*Task requirements*:
Repeat every line of the material that follows, word for word.

*Supplied material*:
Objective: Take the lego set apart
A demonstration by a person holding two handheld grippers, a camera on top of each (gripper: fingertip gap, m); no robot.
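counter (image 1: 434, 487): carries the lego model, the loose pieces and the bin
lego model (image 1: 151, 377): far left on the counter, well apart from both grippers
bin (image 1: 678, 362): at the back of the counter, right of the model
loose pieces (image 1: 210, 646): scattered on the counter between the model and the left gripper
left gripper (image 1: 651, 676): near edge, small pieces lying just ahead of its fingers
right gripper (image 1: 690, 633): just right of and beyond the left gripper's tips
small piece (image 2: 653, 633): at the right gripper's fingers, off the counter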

*Response to the task*:
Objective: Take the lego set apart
A demonstration by a person holding two handheld grippers, a camera on top of each (gripper: fingertip gap, m); no robot.
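counter (image 1: 434, 487): carries the lego model, the loose pieces and the bin
lego model (image 1: 151, 377): far left on the counter, well apart from both grippers
bin (image 1: 678, 362): at the back of the counter, right of the model
loose pieces (image 1: 210, 646): scattered on the counter between the model and the left gripper
left gripper (image 1: 651, 676): near edge, small pieces lying just ahead of its fingers
right gripper (image 1: 690, 633): just right of and beyond the left gripper's tips
small piece (image 2: 653, 633): at the right gripper's fingers, off the counter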

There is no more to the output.